Joy Global misses expectations on weak mining equipment sales
Sep 27,2016 JLKJ
Joy
Global misses expectations on weak mining equipment sales
Shares
in heavy equipment maker Joy Global (NYSE:JOY) were slightly down Thursday
morning after the company, recently acquired by Japanese rival Komatsu (TYO:
6301), reported a fiscal third-quarter profit of $128,000, or less than 1 cent
per share.
The
Wisconsin-based company, the largest independent manufacturer of
underground-mining equipment, reported adjusted earning for one-time gains and
costs of 10 cents per share, less than the 12 cents expected by Wall Street
analysts.
Joy
Global expects market conditions to remain weak through 2017.
Chief
executive Ted Doheny said market conditions and the company's incoming order
rate remain extremely challenged.
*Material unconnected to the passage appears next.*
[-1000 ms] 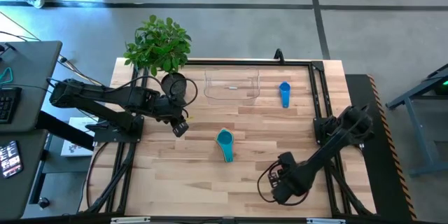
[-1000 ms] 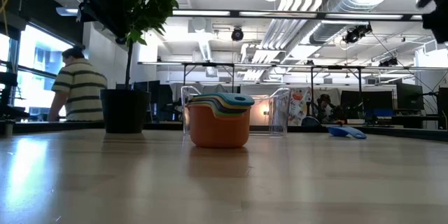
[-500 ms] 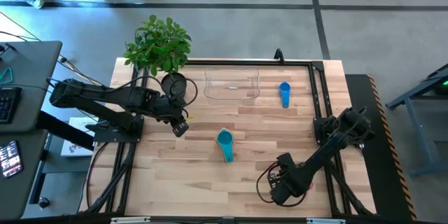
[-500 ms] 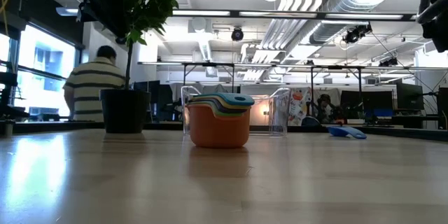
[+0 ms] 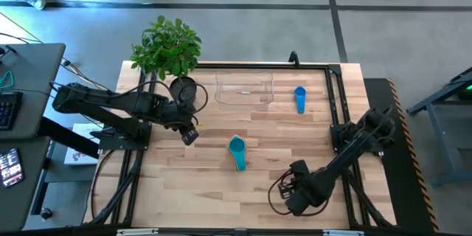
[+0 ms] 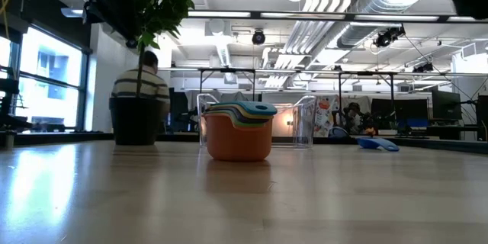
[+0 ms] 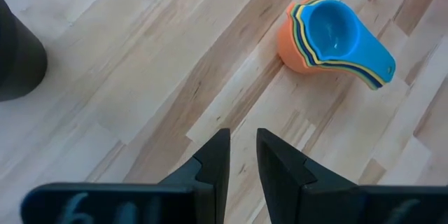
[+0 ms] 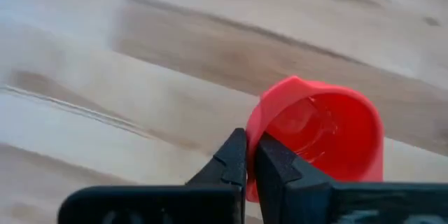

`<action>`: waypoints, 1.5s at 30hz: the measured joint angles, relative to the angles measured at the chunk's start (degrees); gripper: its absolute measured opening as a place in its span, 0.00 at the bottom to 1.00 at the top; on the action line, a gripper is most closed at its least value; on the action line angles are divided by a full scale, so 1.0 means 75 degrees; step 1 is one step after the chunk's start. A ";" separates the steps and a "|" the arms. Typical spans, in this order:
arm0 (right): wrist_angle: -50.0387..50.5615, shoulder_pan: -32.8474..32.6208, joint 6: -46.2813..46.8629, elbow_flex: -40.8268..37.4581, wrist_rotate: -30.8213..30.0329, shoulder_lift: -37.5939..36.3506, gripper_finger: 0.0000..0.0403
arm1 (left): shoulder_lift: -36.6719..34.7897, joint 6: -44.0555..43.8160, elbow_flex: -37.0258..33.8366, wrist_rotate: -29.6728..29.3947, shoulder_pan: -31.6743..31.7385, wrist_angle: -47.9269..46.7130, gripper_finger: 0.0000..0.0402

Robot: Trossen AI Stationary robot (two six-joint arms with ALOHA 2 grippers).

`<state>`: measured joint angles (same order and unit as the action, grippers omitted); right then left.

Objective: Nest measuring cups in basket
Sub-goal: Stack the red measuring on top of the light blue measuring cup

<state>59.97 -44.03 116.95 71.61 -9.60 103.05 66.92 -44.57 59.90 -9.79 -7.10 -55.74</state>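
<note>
A stack of nested measuring cups (image 5: 236,147), orange outermost and teal on top, stands on its base mid-table; it also shows in the left wrist view (image 7: 329,35). A blue cup (image 5: 299,97) lies to the right of the clear basket (image 5: 245,90), which sits at the far edge. My right gripper (image 8: 252,147) is over the near right of the table (image 5: 295,192), pointing down, shut on a red cup (image 8: 315,136). My left gripper (image 5: 190,136) hovers left of the stack, its fingers (image 7: 217,157) slightly apart with nothing between them. My right gripper pinches the red cup at its edge (image 8: 252,129) between its two fingers, coming from above and pointing down. Whether that part is wall or handle, the fingers hide. The cup's open mouth faces up toward the wrist camera. I cannot tell whether it is clear of the table.
A dark round plant pot (image 5: 184,88) with a leafy plant (image 5: 167,46) stands at the far left, beside the basket. Bare wood lies between the stack and my right gripper. A black frame rail (image 5: 335,96) runs along the table's right side. A person stands in the room behind.
My right gripper has dipped and then risen a little over the near right of the table. My left gripper, the stack and the blue cup have kept still. The person in the room behind has walked to the right, behind the plant pot.
</note>
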 joint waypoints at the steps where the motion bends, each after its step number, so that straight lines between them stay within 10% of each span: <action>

Total bookings fell 17%, with service orders
down 12% compared with the prior year quarter, while original equipment orders
dropped by 46%.
Joy,
which gets more than half of its revenue from coal miners, warned that
volatility in pricing will likely remain, and market conditions are expected to
remain weak through 2017.
The
company also said the deal with Komatsu is expected to close by mid-2017. After
that, two major firms — Caterpillar (NYSE:CAT) and the Japanese giant — will
dominate the beleaguered global mining equipment market.
Joy
Global’s stock was down 0.22% to $27.22 at 9:54 am ET, but it has more than
double since the beginning of the year.